Exercise goal: When the string "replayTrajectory" occurs in a line of the listing below, return that line.

The data:
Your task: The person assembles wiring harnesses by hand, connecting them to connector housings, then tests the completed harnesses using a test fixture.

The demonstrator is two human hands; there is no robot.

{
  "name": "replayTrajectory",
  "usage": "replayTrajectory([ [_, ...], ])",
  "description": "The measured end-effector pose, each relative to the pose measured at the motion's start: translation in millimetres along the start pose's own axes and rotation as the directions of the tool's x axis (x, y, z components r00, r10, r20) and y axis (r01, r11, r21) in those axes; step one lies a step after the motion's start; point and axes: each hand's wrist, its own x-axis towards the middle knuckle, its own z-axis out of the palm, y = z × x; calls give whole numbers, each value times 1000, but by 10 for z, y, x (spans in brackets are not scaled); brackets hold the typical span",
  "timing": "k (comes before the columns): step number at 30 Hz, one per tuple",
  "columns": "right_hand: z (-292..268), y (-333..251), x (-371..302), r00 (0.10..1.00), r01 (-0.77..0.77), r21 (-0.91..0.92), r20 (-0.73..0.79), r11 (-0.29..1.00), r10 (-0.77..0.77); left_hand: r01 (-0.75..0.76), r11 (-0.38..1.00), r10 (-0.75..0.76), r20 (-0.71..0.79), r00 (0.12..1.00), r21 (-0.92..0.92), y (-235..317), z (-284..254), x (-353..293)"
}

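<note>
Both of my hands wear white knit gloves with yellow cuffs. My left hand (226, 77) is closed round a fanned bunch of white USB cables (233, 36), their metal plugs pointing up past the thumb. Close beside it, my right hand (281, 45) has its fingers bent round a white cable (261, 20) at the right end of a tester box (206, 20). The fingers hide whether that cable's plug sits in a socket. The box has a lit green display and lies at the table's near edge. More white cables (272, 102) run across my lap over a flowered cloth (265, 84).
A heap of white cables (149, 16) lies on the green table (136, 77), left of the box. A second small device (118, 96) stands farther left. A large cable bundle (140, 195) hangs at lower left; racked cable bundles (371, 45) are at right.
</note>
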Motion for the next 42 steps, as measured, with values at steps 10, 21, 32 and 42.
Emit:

Exercise result:
  "name": "replayTrajectory",
  "usage": "replayTrajectory([ [_, ...], ])",

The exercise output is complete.